**Your goal:**
From the material below, reproduce exactly the stretch of lines that begins with the line holding "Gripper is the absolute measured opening" and ends with the line holding "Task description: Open", skipping the pictures.

★ ★ ★ ★

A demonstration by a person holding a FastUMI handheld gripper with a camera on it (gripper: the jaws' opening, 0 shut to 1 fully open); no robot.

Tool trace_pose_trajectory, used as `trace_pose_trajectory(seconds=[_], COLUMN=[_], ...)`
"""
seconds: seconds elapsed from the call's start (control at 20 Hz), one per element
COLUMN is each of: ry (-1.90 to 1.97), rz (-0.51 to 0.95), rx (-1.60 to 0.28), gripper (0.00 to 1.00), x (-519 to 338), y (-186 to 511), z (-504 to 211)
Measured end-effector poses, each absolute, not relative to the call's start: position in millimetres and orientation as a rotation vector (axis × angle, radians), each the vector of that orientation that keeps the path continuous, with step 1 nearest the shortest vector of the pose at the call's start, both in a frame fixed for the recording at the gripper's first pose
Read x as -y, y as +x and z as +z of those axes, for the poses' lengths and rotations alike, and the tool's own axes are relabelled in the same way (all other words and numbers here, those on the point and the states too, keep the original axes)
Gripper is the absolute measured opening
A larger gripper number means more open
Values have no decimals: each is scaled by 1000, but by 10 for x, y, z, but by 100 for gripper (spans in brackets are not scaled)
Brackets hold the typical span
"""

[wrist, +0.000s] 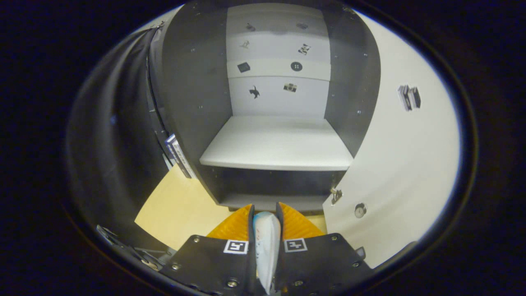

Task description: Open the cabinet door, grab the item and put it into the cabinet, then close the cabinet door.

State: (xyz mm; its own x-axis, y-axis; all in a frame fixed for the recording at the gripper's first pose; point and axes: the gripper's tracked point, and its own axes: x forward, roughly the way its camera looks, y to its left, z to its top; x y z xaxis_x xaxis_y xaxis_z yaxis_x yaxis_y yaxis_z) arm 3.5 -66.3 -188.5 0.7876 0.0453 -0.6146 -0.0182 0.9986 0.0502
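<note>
Straight ahead of the gripper point(265, 218), whose fingers are clamped on a white packet point(266, 246), the open cabinet's white shelf point(277, 144) is presented.

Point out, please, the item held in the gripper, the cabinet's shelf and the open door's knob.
Item point(266, 242): gripper view, its pale body pinched between the fingers.
Cabinet shelf point(279, 144): gripper view, middle of its white top surface.
Door knob point(360, 210): gripper view, the round knob's face.
</note>
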Motion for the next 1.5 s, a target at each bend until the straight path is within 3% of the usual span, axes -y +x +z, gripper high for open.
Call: trace_pose_trajectory(seconds=[0.8, 1.5], ry=[25, 36], rz=[35, 52], rx=[-708, -1064], gripper=[17, 17], x=[785, 770], y=[1024, 1624], z=[-1799, -2438])
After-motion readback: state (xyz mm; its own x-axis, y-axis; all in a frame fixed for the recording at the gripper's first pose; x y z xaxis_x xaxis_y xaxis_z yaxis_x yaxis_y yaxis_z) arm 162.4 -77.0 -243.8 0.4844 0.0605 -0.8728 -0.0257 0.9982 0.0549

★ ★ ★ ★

**Output for this exercise:**
Gripper is the absolute measured opening
A larger gripper number means more open
Values have no decimals: each is scaled by 1000, but by 10 for x, y, z, but by 100 for gripper (spans in brackets are not scaled)
Brackets hold the typical span
"""

[wrist, +0.000s] 

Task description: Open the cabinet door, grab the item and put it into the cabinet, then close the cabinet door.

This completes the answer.